Dataset excerpt:
• • •
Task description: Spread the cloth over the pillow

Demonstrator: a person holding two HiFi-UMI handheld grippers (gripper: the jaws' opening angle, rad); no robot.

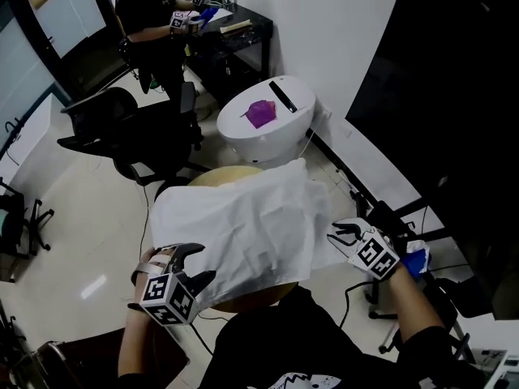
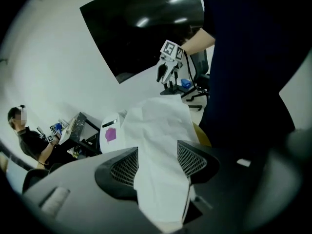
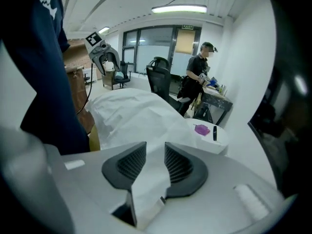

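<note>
Head view: white cloth (image 1: 243,225) is draping the tan pillow (image 1: 223,174) at centre; white round bin (image 1: 243,132) above is carrying a purple item (image 1: 260,112) on top | left gripper view: left gripper (image 1: 207,262) is pinching bunched cloth, jaws wide | right gripper view: right gripper (image 1: 334,232) is pinching the cloth edge, jaws narrow.

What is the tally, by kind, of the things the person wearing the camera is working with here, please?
Grippers: 2 (left gripper, right gripper)
White cloth: 1
Pillow: 1
Total: 4
</note>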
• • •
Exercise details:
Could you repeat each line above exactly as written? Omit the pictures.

Output of the exercise:
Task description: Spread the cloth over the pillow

Demonstrator: a person holding two HiFi-UMI handheld grippers (gripper: the jaws' opening angle, rad); no robot.


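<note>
Head view: white cloth (image 1: 243,225) is draping the tan pillow (image 1: 223,174) at centre; white round bin (image 1: 243,132) above is carrying a purple item (image 1: 260,112) on top | left gripper view: left gripper (image 1: 207,262) is pinching bunched cloth, jaws wide | right gripper view: right gripper (image 1: 334,232) is pinching the cloth edge, jaws narrow.

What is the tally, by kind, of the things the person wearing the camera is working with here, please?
Grippers: 2 (left gripper, right gripper)
White cloth: 1
Pillow: 1
Total: 4
</note>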

The answer has been given, and the exercise is complete.